In a decision that underscores the importance of carefully considering company computer-use policies and permissions, the United States District Court for the Middle District of Florida held last month that a company could not maintain a Computer Fraud and Abuse Act (“CFAA”) claim against a former employee because the company had given the employee “unfettered access and usage” of the computer system during his employ.
In its detailed decision, the court surveyed other decisions interpreting the CFAA, as well as the legislative history of the Act, and concluded a narrow interpretation of the phrase “exceeds authorized access.” As a result, plaintiff employer did not state a claim for unauthorized access under the CFAA, even where the employer alleged the defendant “exceeded her authorized access by acting in bad faith by changing the access credentials used by other authorized users and creating backdoors and other vulnerabilities” on the network.

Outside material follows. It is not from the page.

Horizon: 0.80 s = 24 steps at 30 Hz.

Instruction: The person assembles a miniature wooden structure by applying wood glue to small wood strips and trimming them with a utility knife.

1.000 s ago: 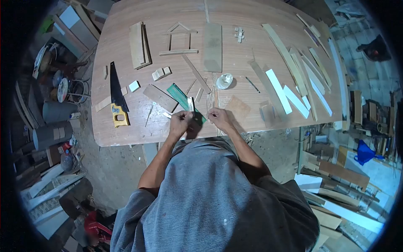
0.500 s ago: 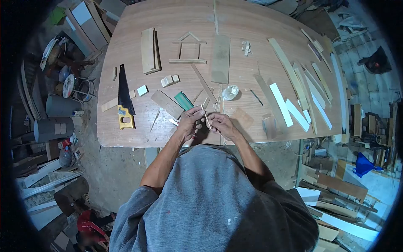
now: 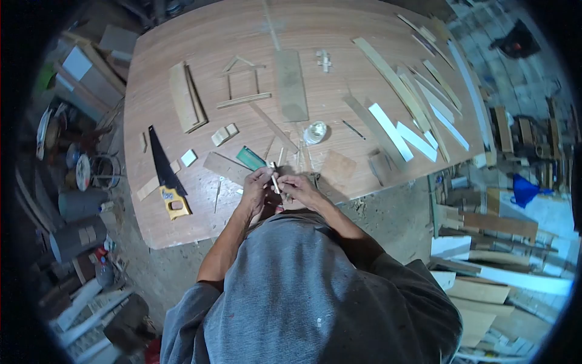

In the June 15, 2015, opinion in Allied Portables, LLC v. Youmans, M.D. Fla., No. 2:15-cv-00294-SPC-CM, Judge Sheri Polster Chappell explained that many courts, including the Fourth and Ninth Circuit Courts of Appeals, and the majority of the 11th Circuit’s district courts, favored a narrow interpretation of “exceeds authorized excess,” such that a claim would lie only where the employee accessed information for which permission was not provided by the employer. Thus, the Youmans court reasoned that it is not the subjective intent of the employee, or subsequent violations of company policies based on misuse of information, that determine liability under CFAA. Rather, violations are judged upon the level of access the employer has defined for the employee; if the employer has not set limits, or has provided “unfettered” access as Allied Portables did, then an employee cannot be considered to have exceeded the authorized level of access.
Judge Chappell quoted a recent Southern District of Georgia opinion, Power Equip. Maint., Inc. v. AIRCO Power Servs., Inc., 953 F. Supp. 2d 1290 (S.D. Ga. 2013) to explain that “either one has been granted or has not,” so an employer “cannot use the CFAA to grant access to information and then sue an employee who uses that information in a manner undesired by the employer.” This explanation demonstrates the importance of either clearly defining company computer-use policies to delineate authorized and unauthorized uses, or by structuring account settings to limit the scope of authorized uses. These proactive approaches may help companies avoid dismissal of CFAA claims based on the reasoning in Youmans.
As the Southern District of Georgia has explained, “it is the employer’s decision as to what the employee can access that determines whether an employee exceeded his authorized access.” AIRCO, 953 F. Supp. 2d at 1296. Thus, the narrow view espoused in AIRCO and Youmans aligns with this principle and “creates something more akin to a bright line rule that is easy to apply in the numerous and complex factual scenarios likely to arise when assessing whether an employee’s actions violated the CFAA.” Id. This interpretation of the CFAA puts the onus on employers to ensure they define what type of access is authorized before seeking to hold employees liable for exceeding the desired levels of authorization.